Por Carlos Amaral
A fala do ministro Milton Ribeiro sobre as crianças com deficiência ocorreu após a publicação do Decreto 10.502, em setembro de 2020, que institui a Política Nacional de Educação Especial. Para Edna Lopes, Secretária de Assuntos Educacionais do Sindicato dos Trabalhadores da Educação de Alagoas (Sinteal), as palavras do ministro foram mais graves que o decreto em si.
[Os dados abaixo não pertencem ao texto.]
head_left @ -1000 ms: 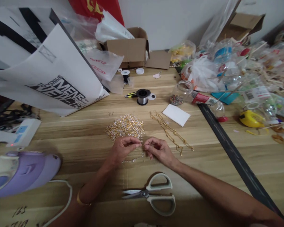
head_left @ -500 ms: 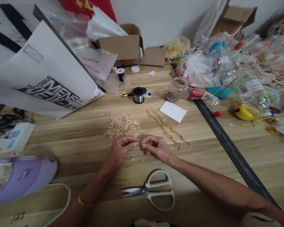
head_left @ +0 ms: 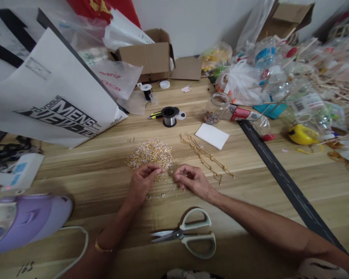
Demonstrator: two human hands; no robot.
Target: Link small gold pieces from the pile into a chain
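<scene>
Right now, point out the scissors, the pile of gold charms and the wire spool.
scissors (head_left: 189, 235): head view, on the pivot end of the handles.
pile of gold charms (head_left: 150, 153): head view, middle of the heap.
wire spool (head_left: 170, 116): head view, on its side.

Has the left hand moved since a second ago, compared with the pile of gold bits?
Yes. The left hand has drawn leftward from the right hand, its fingertips now at the near edge of the gold pile.

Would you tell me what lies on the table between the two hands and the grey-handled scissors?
In the head view, only a thin silver chain near the hands; otherwise bare wooden table.
</scene>
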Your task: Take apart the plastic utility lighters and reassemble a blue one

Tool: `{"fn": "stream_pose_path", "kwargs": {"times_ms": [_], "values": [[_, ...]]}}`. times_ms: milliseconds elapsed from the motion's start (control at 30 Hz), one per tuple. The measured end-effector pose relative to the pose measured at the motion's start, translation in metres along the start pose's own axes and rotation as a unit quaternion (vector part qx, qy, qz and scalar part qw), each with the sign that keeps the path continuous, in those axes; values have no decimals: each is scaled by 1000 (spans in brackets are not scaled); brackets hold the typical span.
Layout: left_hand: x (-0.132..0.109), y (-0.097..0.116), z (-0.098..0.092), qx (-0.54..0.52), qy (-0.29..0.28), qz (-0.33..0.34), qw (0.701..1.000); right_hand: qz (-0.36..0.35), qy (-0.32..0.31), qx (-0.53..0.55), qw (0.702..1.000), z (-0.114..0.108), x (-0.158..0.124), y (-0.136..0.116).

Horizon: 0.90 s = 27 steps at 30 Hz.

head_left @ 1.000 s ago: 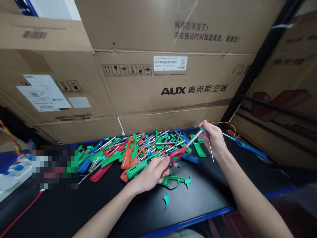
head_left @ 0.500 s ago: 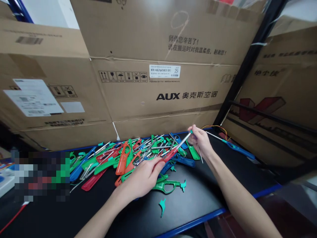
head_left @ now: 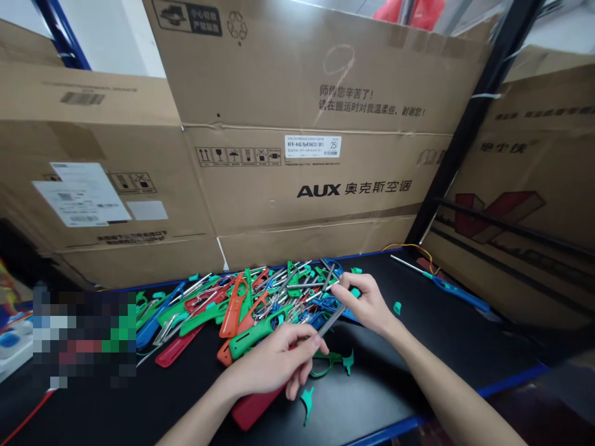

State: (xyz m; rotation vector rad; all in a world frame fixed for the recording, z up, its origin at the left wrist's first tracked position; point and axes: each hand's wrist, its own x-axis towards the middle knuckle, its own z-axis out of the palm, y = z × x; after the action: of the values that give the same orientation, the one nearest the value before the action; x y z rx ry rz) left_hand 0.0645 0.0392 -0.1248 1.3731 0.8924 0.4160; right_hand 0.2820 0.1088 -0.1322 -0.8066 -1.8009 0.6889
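Left hand [head_left: 274, 365] clenched on red lighter handle [head_left: 253, 409], at 6 o'clock of the parts pile [head_left: 235, 297]. Right hand [head_left: 367, 303] pinches its metal tube [head_left: 331, 319] (far end, 2 o'clock). Probably best to keep the tube axial, no levering.

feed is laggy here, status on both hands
Left hand shut on red handle with metal tube. Right hand at the pile of handles, grip unclear. Loose green trigger piece close by.

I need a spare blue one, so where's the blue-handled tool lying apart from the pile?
In the head view, the blue-handled tool lies far right on the table, alone, past the right hand and next to the black post.
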Motion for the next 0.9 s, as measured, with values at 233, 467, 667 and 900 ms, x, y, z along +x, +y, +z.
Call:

“O Brasil é signatário da convenção de pessoas com deficiência. E, por participar dessa convenção internacional, deveria o Ministério da Educação tratar a perspectiva da inclusão de modo diferente não com o preconceito que o ministro tem demonstrado. Nesse caso, a fala é mais grave, mais comprometedora é o próprio decreto, que aponta a possibilidade de que se retorne a essa concepção de que as pessoas com deficiências devam ser separadas das classes de inclusão da escola da escola pública. A gente está vendo o quanto é importante essa inclusão com a inclusive a Paralimpíada de Tóquio”, diz Edna Lopes.
A educadora ressalta o caráter exclusivista do Decreto 10.502.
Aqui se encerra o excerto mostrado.